A review of California's statutes shows that the procedures for commitment of an allegedly violent, sexual predator include evaluation of the prisoner by experts, referral of the matter toa county attorney to file a petition for commitment in the superior court of the county where the prisoner was convicted, consideration by the court of the petition, trial by the court or jury, and commitment pursuant to the superior court's order of commitment. Cal. Welf. & Inst. Code §§ 6601(d) and (h), 6601.5, 6603-6604.1, 6602.

Title 28 U.S.C. § 2254(a) extends subject matter jurisdiction to the federal courts over applications on behalf of persons in custody pursuant to state court judgments on the ground that the custody is in violation of the Constitution, laws, or treaties of the United States. 28 U.S.C. § 2254(a).

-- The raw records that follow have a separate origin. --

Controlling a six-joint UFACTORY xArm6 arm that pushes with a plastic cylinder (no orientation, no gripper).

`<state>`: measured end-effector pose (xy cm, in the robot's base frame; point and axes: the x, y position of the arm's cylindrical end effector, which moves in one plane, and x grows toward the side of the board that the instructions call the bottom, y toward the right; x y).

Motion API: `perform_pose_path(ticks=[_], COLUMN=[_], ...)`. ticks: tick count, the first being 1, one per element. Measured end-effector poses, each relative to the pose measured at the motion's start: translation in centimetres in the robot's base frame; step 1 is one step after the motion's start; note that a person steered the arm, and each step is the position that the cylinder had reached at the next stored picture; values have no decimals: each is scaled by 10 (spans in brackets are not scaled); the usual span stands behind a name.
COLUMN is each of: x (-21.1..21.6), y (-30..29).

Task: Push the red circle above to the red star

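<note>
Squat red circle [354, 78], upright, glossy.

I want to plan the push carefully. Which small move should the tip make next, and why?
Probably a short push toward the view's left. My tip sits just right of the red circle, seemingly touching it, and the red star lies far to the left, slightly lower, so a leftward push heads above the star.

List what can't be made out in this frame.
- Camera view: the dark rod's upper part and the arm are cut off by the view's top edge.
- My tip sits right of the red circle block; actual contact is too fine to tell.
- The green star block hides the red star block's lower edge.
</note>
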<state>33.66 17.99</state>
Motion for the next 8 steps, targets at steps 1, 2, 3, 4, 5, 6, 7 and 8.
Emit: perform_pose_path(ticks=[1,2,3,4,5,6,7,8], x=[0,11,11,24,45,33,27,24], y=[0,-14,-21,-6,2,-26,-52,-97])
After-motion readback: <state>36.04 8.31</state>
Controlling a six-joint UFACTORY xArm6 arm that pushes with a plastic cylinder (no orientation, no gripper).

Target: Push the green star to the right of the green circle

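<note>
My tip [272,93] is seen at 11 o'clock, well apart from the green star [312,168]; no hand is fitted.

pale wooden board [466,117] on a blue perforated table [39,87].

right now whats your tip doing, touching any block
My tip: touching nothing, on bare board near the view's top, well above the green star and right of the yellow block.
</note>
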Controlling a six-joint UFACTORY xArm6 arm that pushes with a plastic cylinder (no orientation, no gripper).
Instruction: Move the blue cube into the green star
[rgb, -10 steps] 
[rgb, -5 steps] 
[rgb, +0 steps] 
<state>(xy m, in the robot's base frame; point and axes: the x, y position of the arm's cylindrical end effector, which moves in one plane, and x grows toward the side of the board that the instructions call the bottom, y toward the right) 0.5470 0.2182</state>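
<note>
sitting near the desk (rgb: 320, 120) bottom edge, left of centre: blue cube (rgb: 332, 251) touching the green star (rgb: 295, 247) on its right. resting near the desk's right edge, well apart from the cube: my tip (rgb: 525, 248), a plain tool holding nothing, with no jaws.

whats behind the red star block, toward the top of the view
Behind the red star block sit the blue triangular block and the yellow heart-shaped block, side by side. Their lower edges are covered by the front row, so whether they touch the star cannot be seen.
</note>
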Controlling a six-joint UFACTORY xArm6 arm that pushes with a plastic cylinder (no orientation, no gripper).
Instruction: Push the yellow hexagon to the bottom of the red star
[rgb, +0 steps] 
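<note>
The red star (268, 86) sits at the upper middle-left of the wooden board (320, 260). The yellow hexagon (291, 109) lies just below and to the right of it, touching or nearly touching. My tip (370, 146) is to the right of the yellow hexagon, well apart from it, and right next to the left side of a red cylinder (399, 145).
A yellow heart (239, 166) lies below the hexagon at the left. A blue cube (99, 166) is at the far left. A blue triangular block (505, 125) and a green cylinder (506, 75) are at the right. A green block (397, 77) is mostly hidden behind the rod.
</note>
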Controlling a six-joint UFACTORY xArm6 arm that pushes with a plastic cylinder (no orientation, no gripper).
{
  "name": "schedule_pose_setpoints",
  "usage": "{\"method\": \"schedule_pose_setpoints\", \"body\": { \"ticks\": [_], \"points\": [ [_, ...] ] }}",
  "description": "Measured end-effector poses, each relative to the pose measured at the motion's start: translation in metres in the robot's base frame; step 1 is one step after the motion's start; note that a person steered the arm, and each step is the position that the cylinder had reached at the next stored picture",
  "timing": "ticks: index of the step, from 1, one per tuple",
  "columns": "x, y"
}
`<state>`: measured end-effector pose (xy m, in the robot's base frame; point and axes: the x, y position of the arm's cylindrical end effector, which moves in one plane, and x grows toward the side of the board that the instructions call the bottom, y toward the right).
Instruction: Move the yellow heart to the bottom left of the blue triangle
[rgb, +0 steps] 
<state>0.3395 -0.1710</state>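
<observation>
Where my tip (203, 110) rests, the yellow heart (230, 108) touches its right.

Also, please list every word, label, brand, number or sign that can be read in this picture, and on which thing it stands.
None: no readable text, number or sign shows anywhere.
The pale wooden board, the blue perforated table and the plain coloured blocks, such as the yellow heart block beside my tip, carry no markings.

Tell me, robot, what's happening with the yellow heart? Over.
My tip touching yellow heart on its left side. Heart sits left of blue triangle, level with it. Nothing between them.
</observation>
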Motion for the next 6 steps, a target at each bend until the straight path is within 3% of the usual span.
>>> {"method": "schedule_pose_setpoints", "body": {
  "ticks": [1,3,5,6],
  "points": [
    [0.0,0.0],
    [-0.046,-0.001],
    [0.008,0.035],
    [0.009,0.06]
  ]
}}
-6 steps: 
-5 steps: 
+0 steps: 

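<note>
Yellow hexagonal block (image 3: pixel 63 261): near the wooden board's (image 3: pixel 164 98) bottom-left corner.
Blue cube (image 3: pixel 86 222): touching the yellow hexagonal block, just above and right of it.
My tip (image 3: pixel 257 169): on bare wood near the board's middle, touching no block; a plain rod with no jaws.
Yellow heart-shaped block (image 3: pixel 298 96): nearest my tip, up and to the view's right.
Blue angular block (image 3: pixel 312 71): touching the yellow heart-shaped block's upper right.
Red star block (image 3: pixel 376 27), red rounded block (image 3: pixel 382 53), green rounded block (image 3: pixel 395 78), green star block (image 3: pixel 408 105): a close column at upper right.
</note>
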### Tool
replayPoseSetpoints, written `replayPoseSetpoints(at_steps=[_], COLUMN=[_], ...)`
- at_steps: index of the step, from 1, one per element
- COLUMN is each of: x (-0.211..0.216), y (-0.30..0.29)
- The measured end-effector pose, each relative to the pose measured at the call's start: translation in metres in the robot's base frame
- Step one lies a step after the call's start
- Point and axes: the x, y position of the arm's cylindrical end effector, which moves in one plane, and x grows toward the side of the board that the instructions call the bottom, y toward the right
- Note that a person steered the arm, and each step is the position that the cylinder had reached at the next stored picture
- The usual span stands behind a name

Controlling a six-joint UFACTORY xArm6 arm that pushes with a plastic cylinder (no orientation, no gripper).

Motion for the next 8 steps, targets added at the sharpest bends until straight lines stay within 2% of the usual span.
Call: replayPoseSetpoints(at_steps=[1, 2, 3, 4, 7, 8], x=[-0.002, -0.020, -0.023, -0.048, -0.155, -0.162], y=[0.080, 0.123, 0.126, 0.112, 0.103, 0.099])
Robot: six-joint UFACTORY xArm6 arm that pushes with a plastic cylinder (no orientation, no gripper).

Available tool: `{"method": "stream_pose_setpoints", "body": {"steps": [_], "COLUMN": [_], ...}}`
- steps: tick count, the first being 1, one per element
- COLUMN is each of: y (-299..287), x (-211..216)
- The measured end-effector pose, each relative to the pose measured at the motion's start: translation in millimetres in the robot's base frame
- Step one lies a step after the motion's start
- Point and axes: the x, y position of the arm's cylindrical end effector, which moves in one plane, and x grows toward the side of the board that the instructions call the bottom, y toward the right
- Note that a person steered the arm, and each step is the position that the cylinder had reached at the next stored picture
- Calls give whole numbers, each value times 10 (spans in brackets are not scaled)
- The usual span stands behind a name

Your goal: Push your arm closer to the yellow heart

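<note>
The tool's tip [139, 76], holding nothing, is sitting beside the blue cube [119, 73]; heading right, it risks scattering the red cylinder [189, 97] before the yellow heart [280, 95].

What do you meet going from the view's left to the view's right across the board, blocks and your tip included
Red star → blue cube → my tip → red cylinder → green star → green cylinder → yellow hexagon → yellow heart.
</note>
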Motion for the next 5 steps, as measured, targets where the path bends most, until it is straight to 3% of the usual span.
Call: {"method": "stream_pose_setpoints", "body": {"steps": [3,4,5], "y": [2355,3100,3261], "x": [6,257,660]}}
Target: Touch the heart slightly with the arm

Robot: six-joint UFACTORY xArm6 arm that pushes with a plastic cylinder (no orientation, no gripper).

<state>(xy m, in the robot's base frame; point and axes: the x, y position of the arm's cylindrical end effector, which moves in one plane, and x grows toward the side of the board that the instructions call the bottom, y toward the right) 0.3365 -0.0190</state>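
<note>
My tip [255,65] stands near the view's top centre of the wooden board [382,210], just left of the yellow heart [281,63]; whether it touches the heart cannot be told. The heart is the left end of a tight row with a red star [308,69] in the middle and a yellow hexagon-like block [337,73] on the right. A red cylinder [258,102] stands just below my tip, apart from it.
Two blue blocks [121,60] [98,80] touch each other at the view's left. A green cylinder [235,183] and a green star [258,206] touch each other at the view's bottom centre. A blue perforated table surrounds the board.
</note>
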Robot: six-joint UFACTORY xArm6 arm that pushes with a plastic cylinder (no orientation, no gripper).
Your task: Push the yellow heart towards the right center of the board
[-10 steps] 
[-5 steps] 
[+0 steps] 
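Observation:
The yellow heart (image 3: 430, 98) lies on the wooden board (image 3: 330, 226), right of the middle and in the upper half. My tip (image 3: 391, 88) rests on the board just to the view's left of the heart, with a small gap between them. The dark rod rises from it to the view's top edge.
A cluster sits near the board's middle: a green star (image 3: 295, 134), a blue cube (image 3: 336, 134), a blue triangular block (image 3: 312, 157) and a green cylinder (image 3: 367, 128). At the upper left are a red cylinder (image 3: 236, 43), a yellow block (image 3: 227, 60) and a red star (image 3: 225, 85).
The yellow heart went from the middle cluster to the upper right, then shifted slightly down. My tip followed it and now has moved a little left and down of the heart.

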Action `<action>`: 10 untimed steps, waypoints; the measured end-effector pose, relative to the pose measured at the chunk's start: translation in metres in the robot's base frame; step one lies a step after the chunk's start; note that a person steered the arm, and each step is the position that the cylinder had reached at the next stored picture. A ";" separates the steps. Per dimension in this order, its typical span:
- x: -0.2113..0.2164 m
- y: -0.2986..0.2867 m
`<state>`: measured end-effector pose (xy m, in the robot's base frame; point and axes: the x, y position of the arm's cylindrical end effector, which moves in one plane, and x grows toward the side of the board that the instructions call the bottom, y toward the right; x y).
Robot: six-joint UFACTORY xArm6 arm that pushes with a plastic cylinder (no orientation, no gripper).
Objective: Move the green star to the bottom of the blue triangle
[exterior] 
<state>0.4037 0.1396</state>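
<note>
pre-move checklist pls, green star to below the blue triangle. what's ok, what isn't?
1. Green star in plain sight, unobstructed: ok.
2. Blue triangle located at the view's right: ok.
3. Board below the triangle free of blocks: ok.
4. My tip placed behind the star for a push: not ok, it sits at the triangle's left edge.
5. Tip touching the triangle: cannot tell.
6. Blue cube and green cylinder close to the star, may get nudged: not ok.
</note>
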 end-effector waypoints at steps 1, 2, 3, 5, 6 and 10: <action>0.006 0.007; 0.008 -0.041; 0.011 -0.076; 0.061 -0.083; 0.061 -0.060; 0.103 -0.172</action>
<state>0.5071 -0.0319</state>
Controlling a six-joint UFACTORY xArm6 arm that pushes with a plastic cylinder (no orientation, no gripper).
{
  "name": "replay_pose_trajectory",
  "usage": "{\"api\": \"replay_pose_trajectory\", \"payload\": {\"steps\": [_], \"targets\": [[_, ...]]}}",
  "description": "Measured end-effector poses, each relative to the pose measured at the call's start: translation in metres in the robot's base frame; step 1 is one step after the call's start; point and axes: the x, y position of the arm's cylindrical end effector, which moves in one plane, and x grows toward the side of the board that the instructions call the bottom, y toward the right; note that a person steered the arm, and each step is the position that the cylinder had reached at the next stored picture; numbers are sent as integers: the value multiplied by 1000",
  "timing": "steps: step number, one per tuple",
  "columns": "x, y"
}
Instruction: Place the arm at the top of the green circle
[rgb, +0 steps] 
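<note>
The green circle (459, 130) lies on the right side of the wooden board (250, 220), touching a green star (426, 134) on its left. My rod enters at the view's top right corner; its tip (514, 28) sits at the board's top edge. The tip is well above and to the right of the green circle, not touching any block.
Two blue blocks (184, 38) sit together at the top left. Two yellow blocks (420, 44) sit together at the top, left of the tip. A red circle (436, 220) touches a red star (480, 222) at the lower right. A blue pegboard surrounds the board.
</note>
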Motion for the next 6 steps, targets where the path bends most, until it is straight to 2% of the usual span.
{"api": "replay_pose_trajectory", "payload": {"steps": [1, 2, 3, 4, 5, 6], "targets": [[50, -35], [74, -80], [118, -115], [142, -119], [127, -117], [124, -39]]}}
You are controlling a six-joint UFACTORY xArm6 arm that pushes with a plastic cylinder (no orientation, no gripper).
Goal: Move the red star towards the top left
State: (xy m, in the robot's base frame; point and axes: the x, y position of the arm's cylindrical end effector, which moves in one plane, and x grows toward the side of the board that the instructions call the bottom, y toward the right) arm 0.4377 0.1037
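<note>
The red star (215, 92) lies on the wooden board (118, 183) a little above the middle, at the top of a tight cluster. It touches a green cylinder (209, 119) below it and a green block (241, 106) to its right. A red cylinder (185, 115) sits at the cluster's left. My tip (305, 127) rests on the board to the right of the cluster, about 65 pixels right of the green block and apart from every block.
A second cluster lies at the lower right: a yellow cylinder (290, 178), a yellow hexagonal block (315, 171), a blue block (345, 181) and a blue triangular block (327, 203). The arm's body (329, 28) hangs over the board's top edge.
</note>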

Custody stemming from an involuntary civil commitment is sufficient to constitute "custody" for purposes of 28 U.S.C. § 2254. Duncan v. Walker, 533 U.S. 167, 176 (2001). Further, it is established in this circuit that a state civil detainee under an involuntary civil commitment scheme appropriately uses a § 2254 habeas petition to challenge the legality of a term of confinement. Huftile v. Miccio-Fonseca, 410 F.3d 1136, 1139-40 (9th Cir. 2005).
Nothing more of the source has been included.